Mi visión del proceso político que ha dado lugar a este pobre balance puede resumirse en que, para la mayor parte de políticos implicados en la PAC a lo largo de la historia, conseguir una buena PAC en términos sociales, medioambientales o territoriales ha sido casi siempre algo secundario: un buen eslogan de comunicación pública, pero no un auténtico objetivo por el que luchar. No es solo que, como quizá muchos lectores de este blog pensarán automáticamente, los políticos agrarios han tenido y continúan teniendo un vínculo demasiado fuerte con las organizaciones agrarias, siempre partidarias de una PAC que ofrezca el mayor apoyo posible a los agricultores con la menor cantidad posible de restricciones productivas, ambientales o territoriales. Es también el hecho de que los mal llamados “intereses nacionales” han pervertido la búsqueda de la mejor PAC posible prácticamente desde el inicio. En particular, las sucesivas reformas del último cuarto de siglo han topado una y otra vez con los límites planteados por las resistencias de aquellos Estados que han sentido que su pedazo de la tarta podía disminuir si se aplicaban criterios sociales, ambientales o territoriales más exigentes y, probablemente, más razonables desde una óptica pan-europea. Los políticos han percibido la PAC ante todo como una maquinaria redistributiva en la que lo crucial es maximizar los fondos atraídos hacia el propio país. Por desgracia, la opinión pública en buena medida les ha seguido en este punto, reforzando sus incentivos a comportarse de tal manera.

La respuesta al euro-escepticismo que viene propagándose en los últimos tiempos no puede consistir en apelar ingenuamente a unas virtudes con frecuencia no demostradas del proyecto europeo, sino que debe basarse en una profunda reforma de las instituciones y políticas de la Unión.
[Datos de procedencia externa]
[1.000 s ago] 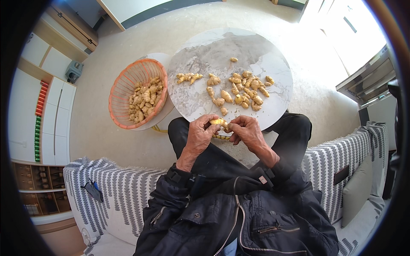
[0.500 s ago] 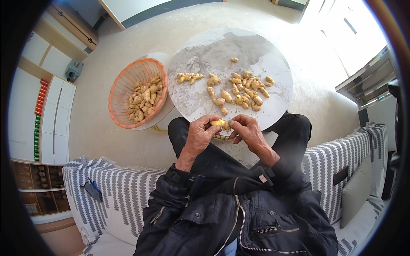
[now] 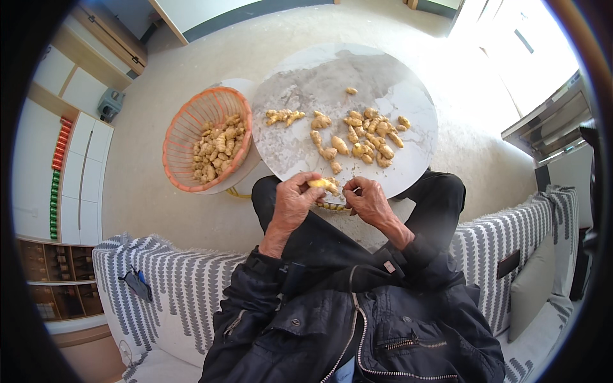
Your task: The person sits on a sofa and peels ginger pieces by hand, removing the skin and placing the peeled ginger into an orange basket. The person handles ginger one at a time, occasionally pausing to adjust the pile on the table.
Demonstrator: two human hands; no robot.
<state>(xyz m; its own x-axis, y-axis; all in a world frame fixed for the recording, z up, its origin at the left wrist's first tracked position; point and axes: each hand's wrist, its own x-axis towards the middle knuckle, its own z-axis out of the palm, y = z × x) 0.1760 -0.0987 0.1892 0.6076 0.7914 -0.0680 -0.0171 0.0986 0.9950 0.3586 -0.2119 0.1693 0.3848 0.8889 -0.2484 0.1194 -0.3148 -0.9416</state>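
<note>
My left hand (image 3: pixel 294 203) pinches a piece of ginger root (image 3: pixel 327 185) between thumb and fingers, at the near edge of the round table. One side of this piece is bright yellow; the other end is brown and knobbly. Just right of it, apart by a small gap, my right hand (image 3: pixel 371 203) has its fingers drawn together in a pinch. Whatever is between those fingertips, if anything, is too small to make out. Beyond the hands, several ginger pieces (image 3: pixel 371 135) lie heaped on the marbled tabletop (image 3: pixel 281 89), with a branched ginger root (image 3: pixel 285 117) farther left.
An orange-rimmed basket (image 3: pixel 167 142) with many ginger pieces stands left of the table on a lower surface. Below my hands, a yellowish rim (image 3: pixel 332 206) shows in part. A patterned sofa (image 3: pixel 185 274) is around me, with a cushion (image 3: pixel 533 300) at right. Dark crumbs dot the tabletop.
My right hand has come off the ginger and sits slightly to its right. The left hand has shifted a little left and tilted the piece, showing more of its yellow side.
</note>
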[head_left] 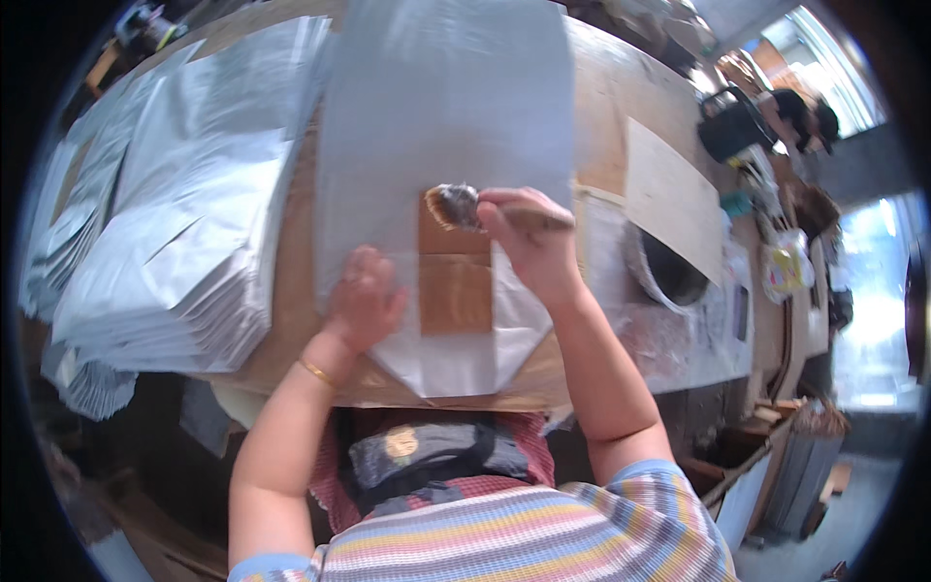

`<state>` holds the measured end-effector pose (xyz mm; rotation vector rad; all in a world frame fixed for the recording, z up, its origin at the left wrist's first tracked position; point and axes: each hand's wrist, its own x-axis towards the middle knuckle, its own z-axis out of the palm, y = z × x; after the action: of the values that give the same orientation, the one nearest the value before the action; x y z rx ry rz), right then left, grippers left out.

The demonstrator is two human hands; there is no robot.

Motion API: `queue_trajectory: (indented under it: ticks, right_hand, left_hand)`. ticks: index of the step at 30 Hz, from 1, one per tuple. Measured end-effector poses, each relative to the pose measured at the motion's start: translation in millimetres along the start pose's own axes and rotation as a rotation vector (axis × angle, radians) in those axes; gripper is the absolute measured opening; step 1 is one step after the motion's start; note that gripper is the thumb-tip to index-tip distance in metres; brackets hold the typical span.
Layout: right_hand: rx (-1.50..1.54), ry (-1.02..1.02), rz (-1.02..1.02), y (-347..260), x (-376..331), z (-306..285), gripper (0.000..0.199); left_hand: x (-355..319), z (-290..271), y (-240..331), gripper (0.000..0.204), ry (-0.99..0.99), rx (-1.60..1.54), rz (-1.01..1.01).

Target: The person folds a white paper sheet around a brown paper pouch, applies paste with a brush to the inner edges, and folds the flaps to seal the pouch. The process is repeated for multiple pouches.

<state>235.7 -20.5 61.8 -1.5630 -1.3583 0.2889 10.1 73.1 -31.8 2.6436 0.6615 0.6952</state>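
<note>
A large white paper sack (pixel 446 116) lies in front of me, its near end folded to angled corners. Down the middle of that folded end runs a brown strip (pixel 456 291). My right hand (pixel 533 242) grips a brush by its handle. The brush's bristles (pixel 451 207) are over the far end of the brown strip; whether they touch it I cannot tell. On the left part of the folded end rests my left hand (pixel 364 301), fingers laid out flat with nothing held. A thin gold bracelet circles the left wrist.
A thick stack of white paper sacks (pixel 194 213) lies to the left on the wooden table (pixel 601 87). On the right, a pale board (pixel 674 194) partly covers a round bucket (pixel 669 276). Another person (pixel 800 116) is at the far right, beside a black container (pixel 732 126).
</note>
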Motion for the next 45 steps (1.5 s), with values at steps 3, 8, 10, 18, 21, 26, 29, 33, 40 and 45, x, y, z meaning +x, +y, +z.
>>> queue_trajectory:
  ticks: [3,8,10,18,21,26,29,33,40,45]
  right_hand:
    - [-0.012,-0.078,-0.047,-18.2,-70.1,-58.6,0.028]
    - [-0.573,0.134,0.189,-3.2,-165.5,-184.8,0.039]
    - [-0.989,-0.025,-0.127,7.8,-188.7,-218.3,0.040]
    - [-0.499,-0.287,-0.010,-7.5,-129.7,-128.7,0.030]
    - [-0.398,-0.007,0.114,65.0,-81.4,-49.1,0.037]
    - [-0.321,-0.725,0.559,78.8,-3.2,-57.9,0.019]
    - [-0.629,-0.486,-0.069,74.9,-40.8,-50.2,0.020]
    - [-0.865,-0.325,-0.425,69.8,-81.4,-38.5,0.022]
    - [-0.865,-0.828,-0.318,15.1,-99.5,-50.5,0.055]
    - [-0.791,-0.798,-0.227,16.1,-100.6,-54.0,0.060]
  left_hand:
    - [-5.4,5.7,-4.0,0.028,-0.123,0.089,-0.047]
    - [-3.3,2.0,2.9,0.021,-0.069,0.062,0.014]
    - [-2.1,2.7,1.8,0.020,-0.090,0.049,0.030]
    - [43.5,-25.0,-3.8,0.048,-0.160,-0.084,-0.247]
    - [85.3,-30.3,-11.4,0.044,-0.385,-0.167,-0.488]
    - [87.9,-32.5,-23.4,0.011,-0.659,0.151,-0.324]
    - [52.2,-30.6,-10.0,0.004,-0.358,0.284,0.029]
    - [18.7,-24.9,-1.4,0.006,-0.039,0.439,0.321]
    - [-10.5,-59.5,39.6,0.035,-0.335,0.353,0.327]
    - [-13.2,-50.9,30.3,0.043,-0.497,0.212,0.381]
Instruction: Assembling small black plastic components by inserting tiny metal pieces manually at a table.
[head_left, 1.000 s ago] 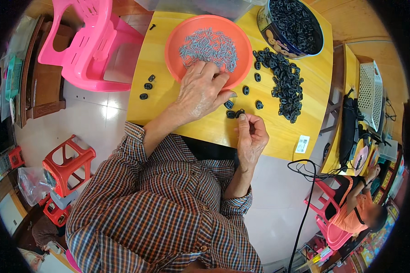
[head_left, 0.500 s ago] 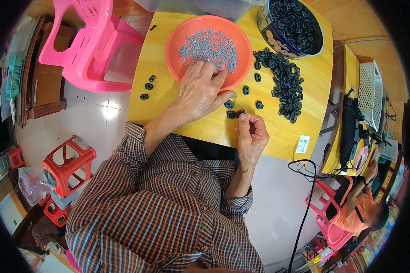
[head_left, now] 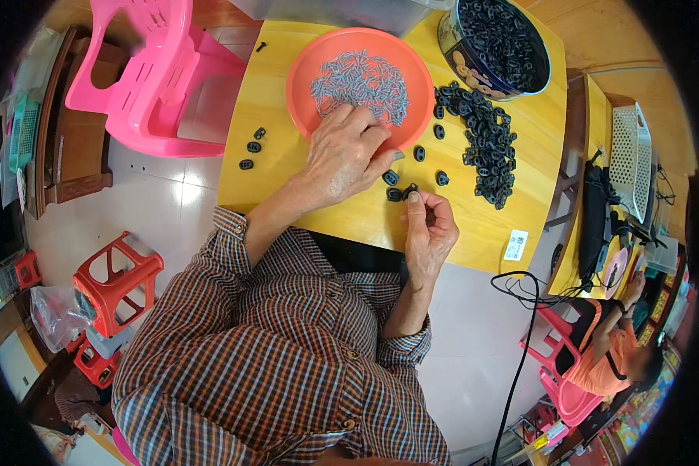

En el caso de la política agraria, la historia pone seriamente en duda que la red europea de políticos vinculados a la agricultura pueda impulsar tal reforma, por lo que sería preferible que la PAC se disolviera en una política alimentaria más amplia y eficaz, así como en las distintas políticas medioambientales y territoriales que otras redes diferentes de la agraria vienen gestionando desde hace tres décadas. Los pro-europeos necesitamos que el capitalismo coordinado “a la europea” funcione y esté a la altura de la promesa que para la ciudadanía contienen sus valores. En caso contrario, solo terminaremos esgrimiendo eslóganes tan vacíos y simplistas como los que hoy lanzan los euro-escépticos.

Fernando Collantes es profesor titular de historia socioeconómica en la Universidad de Zaragoza. Sus principales temas de investigación son el sistema alimentario, el desarrollo rural y las políticas agrarias.